Mar 28, 2023
The Faculty of Computer Science welcomes Prof. Roberto Calandra as Chair of Explainable Artificial Intelligence.
Italian-born Roberto Calandra has been active in the fields of machine learning and robotics not only in his home country but also in Finland, Great Britain (Cambridge) and the USA. In 2009, he obtained the B.Sc. in Computer Science Engineering from Universit`a degli Studi di Palermo, and in 2011, the M.Sc. in Machine Learning and Data Mining from Aalto University in Finland. In 2016, he received his Ph.D. degree in Bayesian Modeling for Optimization and Control in Robotics from the Technische Universität Darmstadt, Germany, followed by a postdoctoral research fellowship at the University of California at Berkeley. From 2018 to 2023, he worked as a research scientist at Meta AI (formerly Facebook AI Research) in the US. Calandra is the founder of the Robotic Lab in Menlo Park (now part of Embodied AI).

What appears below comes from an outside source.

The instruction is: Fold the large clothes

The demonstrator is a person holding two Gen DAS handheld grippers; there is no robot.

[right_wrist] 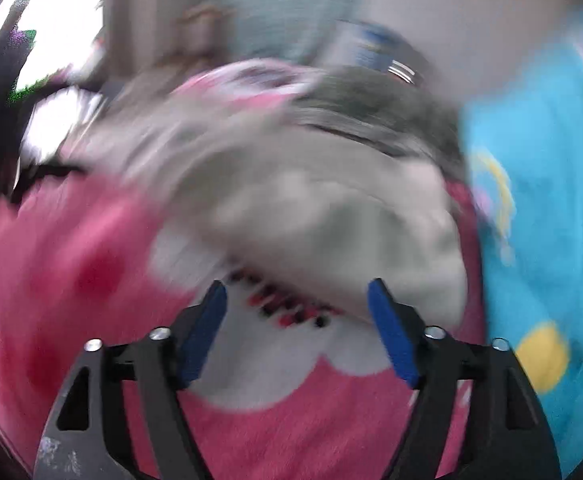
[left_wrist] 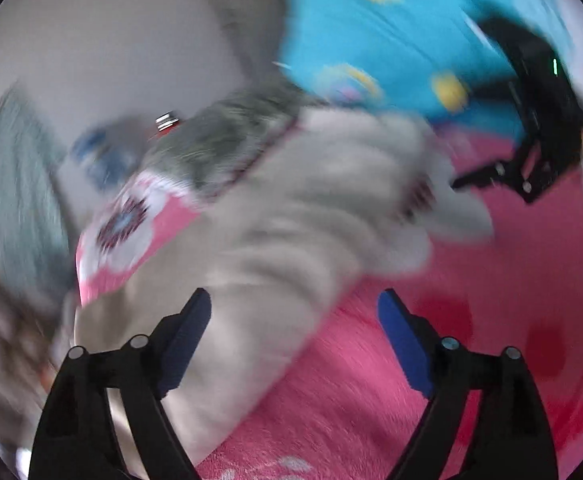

We are therefore very pleased that he has chosen the Dresden Faculty of Computer Science for his further research: "I am excited to join the Faculty of Computer Science and the Centre for Tactile Internet with Human-in-the-Loop (CeTI), where I plan to contribute my expertise in machine learning, reinforcement learning, robotics and touch sensing. I also plan to teach courses in machine learning for robotics and tactile sensing as part of the Software Engineering for Robotics master's program." Prof. Roberto Calandra summarizes his next plans. "In addition, I look forward to collaborating with many great colleagues from different fields at TU Dresden and the National Center for Tumor Diseases."
The newly established professorship "Explainable Artificial Intelligence" supports the field of machine learning and plays a central role in the Cluster of Excellence CeTI. The research aims at improving collaboration between humans and machines in real, virtual and remote environments. The professorship will therefore contribute in particular to analyzing models learned using machine learning methods such as Deep Learning, to making statements and decisions made using these models explainable, and to developing new methods of explainability in machine learning.
His hobby of scuba diving will be somewhat difficult to implement in Dresden - at least the diving areas offer different insights. Hopefully, there will be enough time for his family and cooking despite everything new.
We wish Prof. Calandra a good start and all the best for his plans.